Les plus grands clients des télécommunications

Deux grandes catégories de vainqueurs de ce renouveau américain se dessinent. D'un côté, les innovateurs capables de concevoir des lanceurs à bas prix, souvent de taille petite ou moyenne, répondant à un besoin précis. De l'autre, les géants industriels capables d'utiliser l'étendue de leur gamme et leur puissance financière pour favoriser à la fois leur position commerciale et leur innovation. Et, de ce point de vue aussi, l'avantage, pour le futur, semble être dans le camp américain. Chez le puissant Boeing, le carnet de commandes des lanceurs Delta 2 et Delta 3 est rempli jusqu'à la fin de 2002, avec pour clients la crème de l'aérospatiale et des télécommunications : Hughes, Loral, Motorola, la Nasa, TRW... Certes, le marché est largement ouvert, et la demande reste suffisante pour garantir du travail à tous les lanceurs ! Mais, il n'y a pas de doute, les changements en profondeur du marché imposent à tous ses participants un changement de modèle. Les Américains, qui avaient en partie loupé le coche du marché du géostationnaire dans les années 80, ont compris la leçon.



La volte-face de Washington face au programme EELV

Coup de théâtre dans l'espace américain ! Le DOD vient de bouleverser la donne du programme de lanceur renouvelable EELV. Le projet, né de la volonté de réduire les coûts des tirs spatiaux du gouvernement américain de 25 à 50 % dans les vingt ans à venir, prévoyait une compétition par élimination entre les lanceurs lourds américains traditionnels (Atlas, Delta et Titan). Mais l'explosion de la demande commerciale est telle que le marché est encore demandeur de plusieurs gros lanceurs. Aussi le DOD vient-il de décider que c'était suffisant pour faire survivre deux candidats. EELV n'aura donc pas servi à simplifier le paysage, mais il aura eu le mérite de donner aux constructeurs américains le coup de pouce nécessaire pour ravaler leur gamme désuète. Grâce à lui, Lockheed Martin disposera de trois lanceurs fondés sur une structure commune, celle de l'Atlas 2AR/3A, avec un choix d'étages supérieurs fonction de la charge utile. L'idée est la même chez Boeing : disposer en 2001 au plus tard d'une famille de véhicules à la capacité d'emport croissante, construits à partir d'un noyau technique commun, le " common booster core " utilisant un moteur Boeing-Rocketdyne à carburant liquide oxygène-hydrogène.

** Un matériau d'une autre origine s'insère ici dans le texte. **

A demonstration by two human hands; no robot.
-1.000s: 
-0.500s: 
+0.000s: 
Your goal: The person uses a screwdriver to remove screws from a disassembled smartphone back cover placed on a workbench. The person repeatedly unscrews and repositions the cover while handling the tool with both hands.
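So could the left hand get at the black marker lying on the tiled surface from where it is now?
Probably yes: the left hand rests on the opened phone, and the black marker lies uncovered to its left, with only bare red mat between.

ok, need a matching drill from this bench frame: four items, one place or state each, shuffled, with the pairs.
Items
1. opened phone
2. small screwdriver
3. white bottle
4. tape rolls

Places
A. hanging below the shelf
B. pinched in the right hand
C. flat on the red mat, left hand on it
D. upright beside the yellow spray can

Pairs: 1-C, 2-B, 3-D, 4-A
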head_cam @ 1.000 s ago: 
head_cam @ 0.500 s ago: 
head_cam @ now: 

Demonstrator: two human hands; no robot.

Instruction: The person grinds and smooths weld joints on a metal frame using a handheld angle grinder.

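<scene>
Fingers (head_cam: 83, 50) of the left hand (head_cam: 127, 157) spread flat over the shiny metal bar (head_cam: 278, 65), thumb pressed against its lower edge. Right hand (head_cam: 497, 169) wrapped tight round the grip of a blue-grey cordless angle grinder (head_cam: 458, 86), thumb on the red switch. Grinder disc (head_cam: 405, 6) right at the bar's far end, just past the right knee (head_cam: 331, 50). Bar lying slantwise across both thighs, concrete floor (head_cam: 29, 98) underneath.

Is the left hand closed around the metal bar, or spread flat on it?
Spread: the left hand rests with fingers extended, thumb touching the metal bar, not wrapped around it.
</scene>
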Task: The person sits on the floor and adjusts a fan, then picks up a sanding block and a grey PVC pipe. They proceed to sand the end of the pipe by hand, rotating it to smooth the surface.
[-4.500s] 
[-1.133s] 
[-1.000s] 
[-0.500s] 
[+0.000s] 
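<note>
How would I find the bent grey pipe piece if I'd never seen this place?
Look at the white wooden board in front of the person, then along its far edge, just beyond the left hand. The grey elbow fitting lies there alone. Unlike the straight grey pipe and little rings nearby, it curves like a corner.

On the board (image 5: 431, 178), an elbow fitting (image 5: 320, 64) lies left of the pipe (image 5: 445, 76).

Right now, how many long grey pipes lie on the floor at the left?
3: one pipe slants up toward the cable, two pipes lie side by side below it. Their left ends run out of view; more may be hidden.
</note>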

L'offre de transport spatial des Etats-Unis

Boeing

Delta 4 (3 modèles) Capacités d'emport : 2,1, 4,4 et 14,8 tonnes Premier tir : 2001

Navette spatiale Capacité d'emport : 5,9 tonnes Premier tir : 1981

Famille Delta 3 Capacité d'emport : 3,8 tonnes Premier tir : 1998

Sea Launch Capacité d'emport : 5 tonnes Premier tir : 1998

Famille Delta 2 Capacité d'emport : 1,8 tonne Premier tir : 1998

EER Systems

Costenoga Capacité d'emport : 0,9 tonne Premier tir : 1995

Kelly space & Technology

Astroliner Capacité d'emport : 4,5 tonnes Premier tir : 2001

Kistler Aerospace

K-1 Capacité d'emport : 4,5 tonnes Premier tir : 1999

Pioneer Rocketplane

Pathfinder Capacité d'emport : 1,3 tonne Premier tir : 2000

Rotary Rocket

Roton Capacité d'emport : 3,1 tonnes Premier tir : 2000

Lockheed Martin

VentureStar Capacité d'emport : 25 tonnes Premier test du démonstrateur : 1999

Titan 4 Capacité d'emport : 5,7 tonnes Premier tir : 1989 (1997 pour la première Titan 4B)

Atlas 2 Capacité d'emport : 4 tonnes Premier tir : 1991 (1998 pour la première Atlas 2AR)

Famille Athena Capacité d'emport : 3,6 tonnes Premier tir : 1995 (Athena 1), 1998 (Athena 2), 2000 (Athena 3)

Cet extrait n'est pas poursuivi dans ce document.